WHAT IS EXPECTED >> Set down, exactly as written, the lines from the line holding "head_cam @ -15" to the end of the data, inclusive, skipping any pictures.

INPUT DATA >>

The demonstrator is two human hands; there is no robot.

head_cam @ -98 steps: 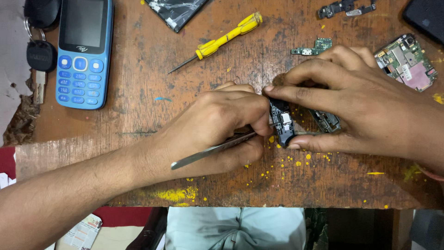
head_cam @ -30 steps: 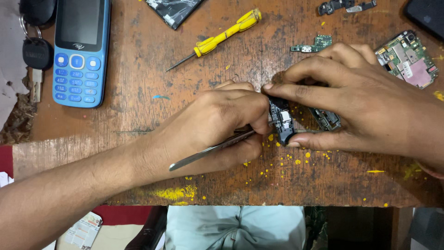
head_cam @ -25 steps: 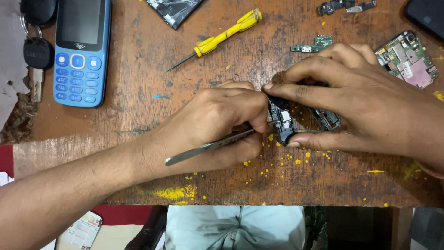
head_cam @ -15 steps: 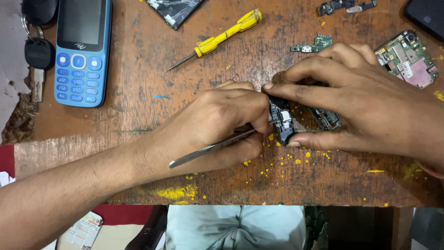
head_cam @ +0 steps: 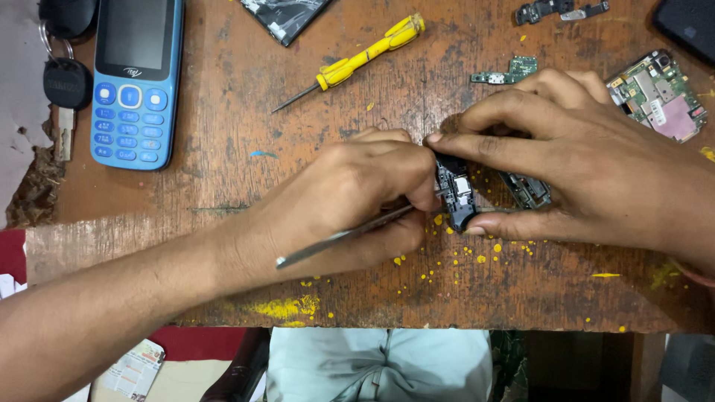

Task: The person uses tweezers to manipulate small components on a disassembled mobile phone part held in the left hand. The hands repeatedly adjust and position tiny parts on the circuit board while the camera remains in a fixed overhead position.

SOLUTION FOR THIS EXERCISE >>
head_cam @ -15 steps: 
head_cam @ +0 steps: 

Task: The person uses tweezers to manipulate small components on a disassembled mobile phone part held in the left hand. The hands repeatedly adjust and position tiny parts on the circuit board while the camera remains in a fixed overhead position.

Nothing remains to be added to the output.